_Assignment_
Copy only what lies from the line containing "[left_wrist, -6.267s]" through the line containing "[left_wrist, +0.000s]" in the entries below, keeping both end lines exact and dropping every picture.

_Information provided_
-*-*-
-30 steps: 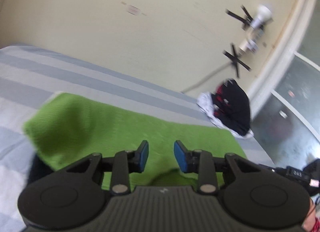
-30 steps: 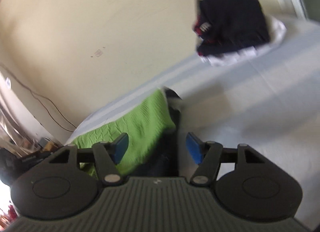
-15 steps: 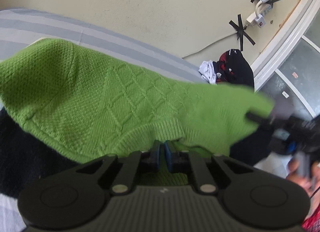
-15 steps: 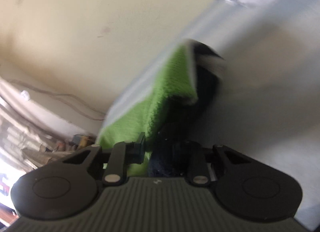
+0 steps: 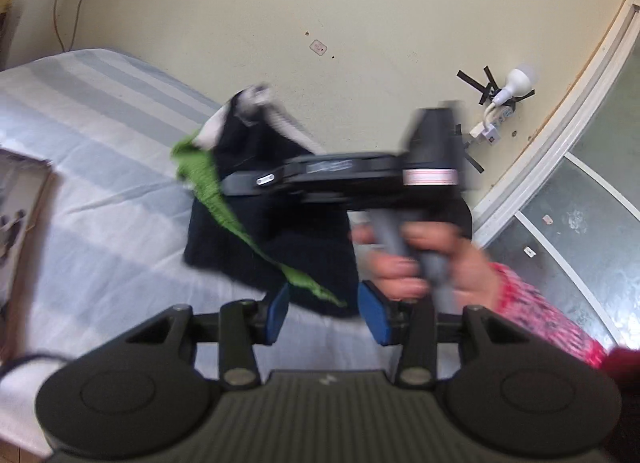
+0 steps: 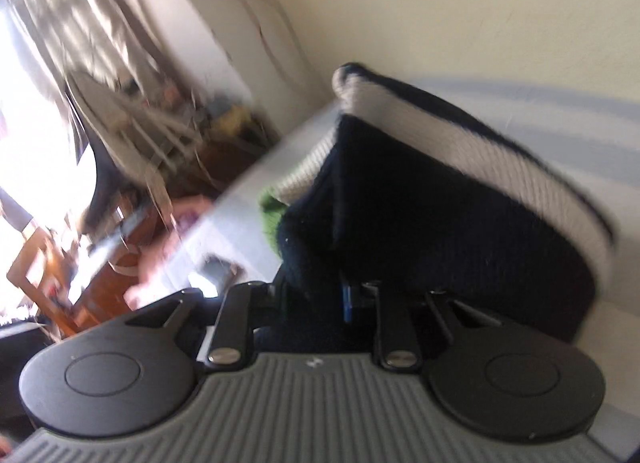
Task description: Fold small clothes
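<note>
1. Cream wall (image 5: pixel 360 3) rises behind a striped bed (image 5: pixel 100 191), with a window frame (image 5: pixel 568 135) at right.
2. Left claw (image 5: pixel 324 313) hovers over the bed, blue pads spread wide, empty.
3. Dark sweater (image 5: pixel 276 231) with green knit (image 5: pixel 208 183) hangs lifted above the bed, between both claws.
4. It looks soft, light and floppy; the ribbed hem (image 6: pixel 460 155) seems the best hold.
5. Right claw (image 6: pixel 316 299) is clamped on the sweater, held sideways by a hand (image 5: pixel 424 267).

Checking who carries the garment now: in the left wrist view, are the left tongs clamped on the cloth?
No: the left tongs stand open with blue pads apart, while the right tongs hold the dark garment.
</note>
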`<action>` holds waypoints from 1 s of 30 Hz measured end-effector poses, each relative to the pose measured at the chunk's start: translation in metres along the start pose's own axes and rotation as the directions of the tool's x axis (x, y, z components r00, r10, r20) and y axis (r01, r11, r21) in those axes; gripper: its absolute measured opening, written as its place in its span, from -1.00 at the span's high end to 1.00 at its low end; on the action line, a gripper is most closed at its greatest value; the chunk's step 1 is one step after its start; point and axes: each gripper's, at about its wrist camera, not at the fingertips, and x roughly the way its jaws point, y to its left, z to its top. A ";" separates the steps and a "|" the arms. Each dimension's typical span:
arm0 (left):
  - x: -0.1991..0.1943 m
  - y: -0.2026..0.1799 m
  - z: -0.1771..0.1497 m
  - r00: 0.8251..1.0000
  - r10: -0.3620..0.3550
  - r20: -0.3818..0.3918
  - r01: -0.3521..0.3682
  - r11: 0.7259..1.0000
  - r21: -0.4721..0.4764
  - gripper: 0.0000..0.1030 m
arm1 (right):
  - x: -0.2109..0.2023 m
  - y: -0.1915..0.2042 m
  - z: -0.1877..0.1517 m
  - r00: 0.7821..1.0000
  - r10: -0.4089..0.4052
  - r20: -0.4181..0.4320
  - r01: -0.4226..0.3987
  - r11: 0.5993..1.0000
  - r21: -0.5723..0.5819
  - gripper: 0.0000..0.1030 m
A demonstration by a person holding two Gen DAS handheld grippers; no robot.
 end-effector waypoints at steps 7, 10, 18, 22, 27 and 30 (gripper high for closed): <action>-0.060 -0.023 0.024 0.984 0.053 0.171 -0.073 0.991 0.115 -0.16 | -0.007 -0.005 -0.007 0.985 0.165 0.047 -0.168 0.983 0.073 -0.05; -0.048 -0.022 0.058 0.966 0.105 0.235 -0.129 0.988 0.088 -0.92 | -0.046 -0.006 -0.020 0.975 0.188 0.118 -0.194 0.980 0.040 -0.05; 0.103 0.019 0.112 0.971 0.237 0.015 -0.237 0.971 0.023 -0.99 | -0.116 -0.055 -0.066 0.948 -0.104 0.301 0.044 0.978 0.202 -0.60; 0.139 0.039 0.104 0.968 0.245 -0.050 -0.247 0.969 -0.024 -0.99 | -0.109 -0.083 -0.079 0.952 -0.126 0.278 0.032 0.947 0.319 -0.60; 0.146 0.055 0.089 0.962 0.263 -0.067 -0.267 0.962 -0.063 -0.99 | -0.074 -0.100 -0.068 0.967 -0.083 0.241 -0.007 0.937 0.350 -0.61; 0.148 0.058 0.077 0.966 0.254 -0.041 -0.256 0.966 -0.029 -0.99 | -0.055 -0.101 -0.050 0.966 -0.059 0.251 -0.021 0.953 0.303 -0.68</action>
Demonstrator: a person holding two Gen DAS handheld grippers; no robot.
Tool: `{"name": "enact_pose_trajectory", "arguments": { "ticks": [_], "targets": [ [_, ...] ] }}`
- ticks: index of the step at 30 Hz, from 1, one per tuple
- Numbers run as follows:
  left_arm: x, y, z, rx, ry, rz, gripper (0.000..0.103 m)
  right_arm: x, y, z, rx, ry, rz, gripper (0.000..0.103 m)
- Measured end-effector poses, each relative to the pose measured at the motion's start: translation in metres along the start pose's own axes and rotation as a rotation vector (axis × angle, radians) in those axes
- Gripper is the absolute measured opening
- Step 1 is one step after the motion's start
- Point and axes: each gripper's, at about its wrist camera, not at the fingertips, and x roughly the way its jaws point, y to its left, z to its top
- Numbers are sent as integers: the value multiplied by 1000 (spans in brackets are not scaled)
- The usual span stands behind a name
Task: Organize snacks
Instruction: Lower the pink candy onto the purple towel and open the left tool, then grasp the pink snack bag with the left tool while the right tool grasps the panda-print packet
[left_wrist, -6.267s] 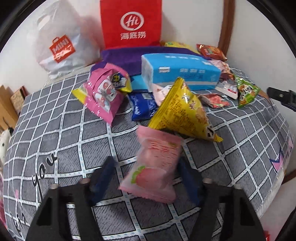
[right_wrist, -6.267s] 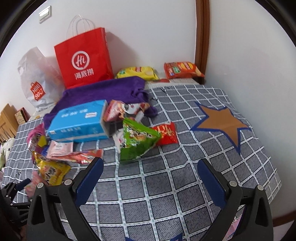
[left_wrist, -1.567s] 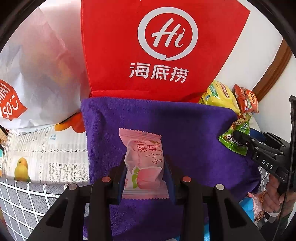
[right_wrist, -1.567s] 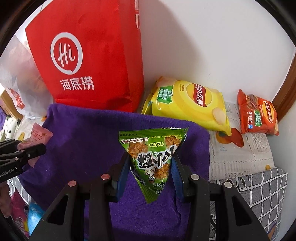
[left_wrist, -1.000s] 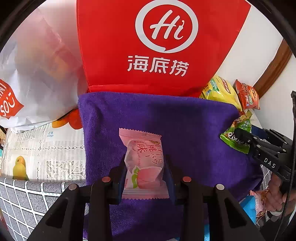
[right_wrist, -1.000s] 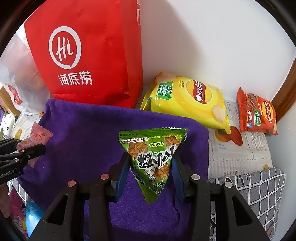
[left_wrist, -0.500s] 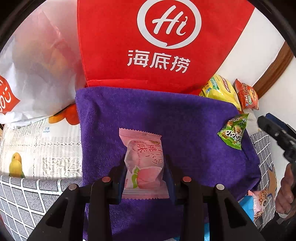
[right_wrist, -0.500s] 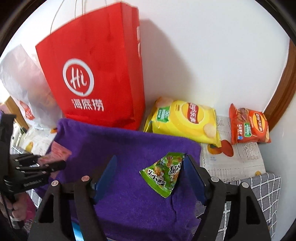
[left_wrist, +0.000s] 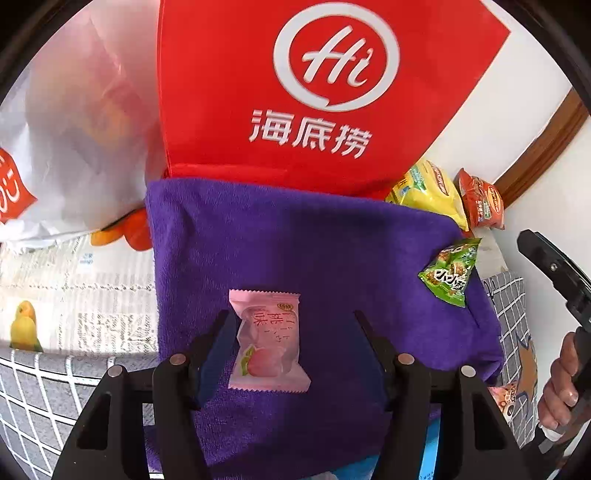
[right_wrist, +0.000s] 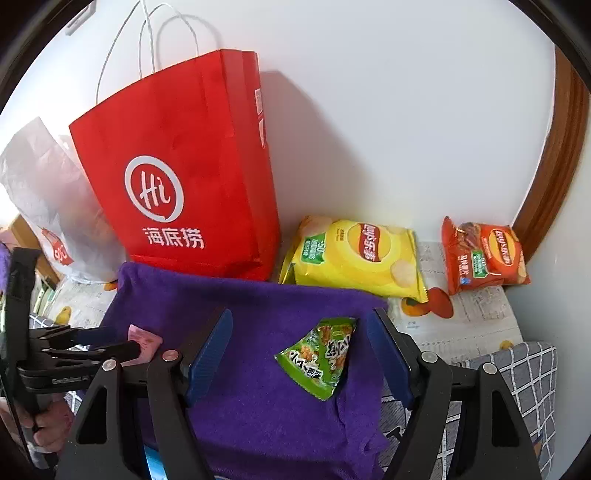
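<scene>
— Left claw: how does it stand?

— Its jaws are opening. The pink peach snack packet lies between them at the lower middle of the left wrist frame, flat on the purple towel. The blue pad on the left is just beside the packet's edge, the right finger stands clear of it, so nothing is gripped.

— And the right claw?

— Spread wide, with nothing pressed between the pads. In the right wrist frame the green triangular snack bag lies on the purple towel between the fingers, nearer the right one, and apart from both. In the left wrist frame the same bag sits at the right middle, near the towel's right edge.

— What is behind the towel?

— A red paper bag with a white "Hi" logo stands upright against the white wall, filling the upper middle of the left wrist frame. A translucent white plastic bag sits to its left. To its right, in the right wrist frame, a yellow chip bag and a smaller orange-red chip bag lie on newspaper near the wooden door frame.

— Do the claws see each other?

— Yes. The left claw shows at the left edge of the right wrist frame with the pink packet at its tips, and a hand gripping the right tool's handle shows at the lower right of the left wrist frame. A grey checked bedcover fills the lower left corner.
</scene>
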Motion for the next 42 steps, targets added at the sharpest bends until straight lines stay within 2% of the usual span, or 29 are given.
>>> {"name": "enact_pose_trajectory", "arguments": {
  "ticks": [7,14,20,26,34,38,42],
  "targets": [
    [-19,-11,2,37,-40,26,61,-11,6,1,-21,-33,8,75],
    [-41,-27,3,82,-71,15,61,-25,2,3,-1,-44,-6,75],
    [-59,-40,1,108,-95,-1,65,-39,-1,-7,-14,19,-21,75],
    [-72,-60,-5,136,-83,-48,68,-70,-15,-33,11,18,-26,75],
    [-103,-89,-19,204,-116,-58,68,-98,-36,-83,34,57,-49,75],
    [-127,-93,-27,212,-158,-58,70,-100,-43,-108,52,81,-19,75],
    [-140,-91,-37,223,-164,-32,71,-94,-41,-129,40,105,22,75]
  ]
}}
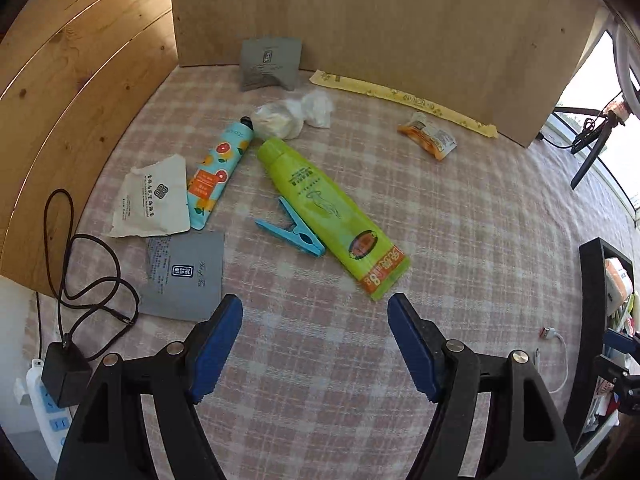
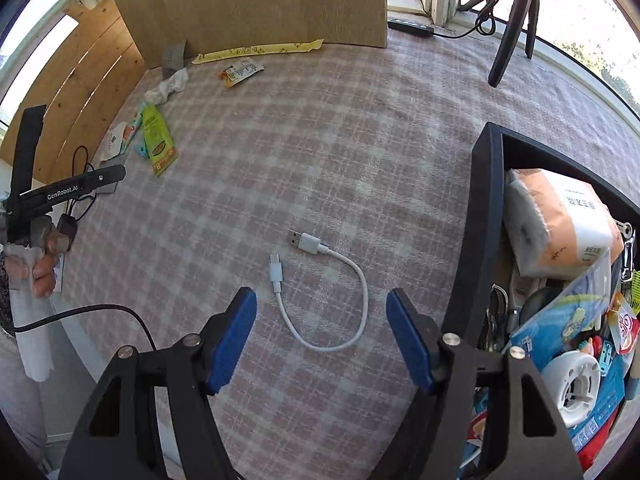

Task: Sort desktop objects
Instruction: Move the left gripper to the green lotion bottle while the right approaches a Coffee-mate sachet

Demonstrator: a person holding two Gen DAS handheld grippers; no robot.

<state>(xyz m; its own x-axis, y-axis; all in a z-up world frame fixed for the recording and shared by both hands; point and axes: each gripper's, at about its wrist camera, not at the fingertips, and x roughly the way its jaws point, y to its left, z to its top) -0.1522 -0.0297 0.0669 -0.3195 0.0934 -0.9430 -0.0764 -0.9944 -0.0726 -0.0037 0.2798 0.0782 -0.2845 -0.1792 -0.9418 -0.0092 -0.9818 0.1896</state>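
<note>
My left gripper (image 1: 315, 306) is open and empty, just short of a green tube (image 1: 328, 212) lying on the checked cloth. A blue clothes peg (image 1: 292, 230) lies against the tube, and a fruit-print tube (image 1: 218, 174) lies to its left. My right gripper (image 2: 321, 300) is open and empty above a short white USB cable (image 2: 332, 292), whose loop lies between the fingers. A black bin (image 2: 482, 240) full of packets stands at the right. The left gripper also shows in the right wrist view (image 2: 68, 190).
Grey sachets (image 1: 188, 276), a white sachet (image 1: 154, 200), a wrapped white ball (image 1: 280, 120), an orange snack packet (image 1: 428, 138) and a long yellow wrapper (image 1: 404, 100) lie about. Wooden panels wall the back and left. A black charger cable (image 1: 80, 280) lies left. A tripod (image 2: 516, 20) stands far right.
</note>
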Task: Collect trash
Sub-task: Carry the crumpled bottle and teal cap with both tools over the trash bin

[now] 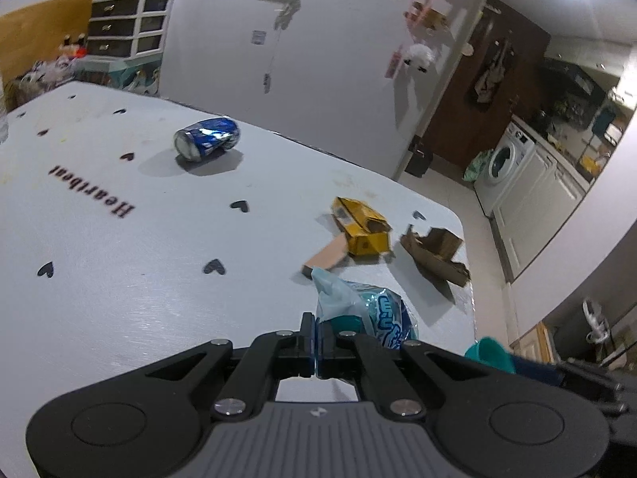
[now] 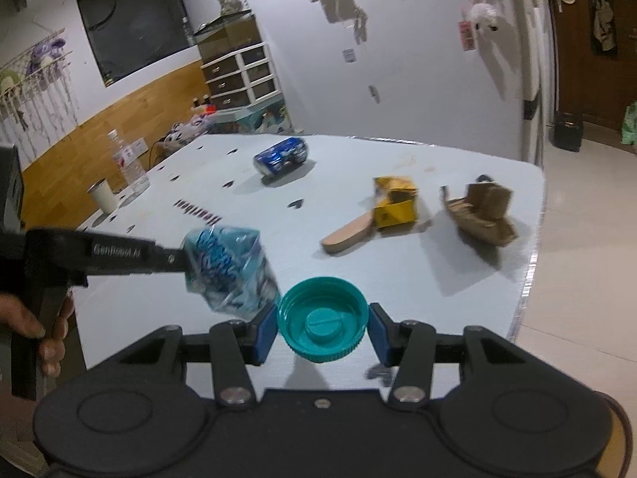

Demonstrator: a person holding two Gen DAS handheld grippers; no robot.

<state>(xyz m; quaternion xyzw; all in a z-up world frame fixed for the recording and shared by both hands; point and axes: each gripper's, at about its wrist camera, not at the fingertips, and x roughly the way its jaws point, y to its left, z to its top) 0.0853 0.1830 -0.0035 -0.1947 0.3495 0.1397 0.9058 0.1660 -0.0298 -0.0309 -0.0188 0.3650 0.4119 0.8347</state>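
Teal cap (image 2: 323, 326) pinched at its rim in the right gripper (image 2: 323, 328), above the near table (image 2: 398, 279) edge; beside it the left gripper (image 1: 317, 344), pressed together on a thin corner of blue wrapper (image 1: 382, 314), risks it slipping out mid-carry.

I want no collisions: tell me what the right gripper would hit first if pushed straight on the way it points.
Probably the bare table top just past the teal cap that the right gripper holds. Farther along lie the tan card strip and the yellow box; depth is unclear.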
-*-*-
_Completed exercise_
[left_wrist, -6.267s] 
[right_wrist, -6.267s] 
[left_wrist, -1.567s] 
[right_wrist, -1.567s] 
[left_wrist, -1.000s] 
[right_wrist, -1.000s] 
[left_wrist, -0.500s] 
[right_wrist, -0.500s] 
[left_wrist, +0.000s] 

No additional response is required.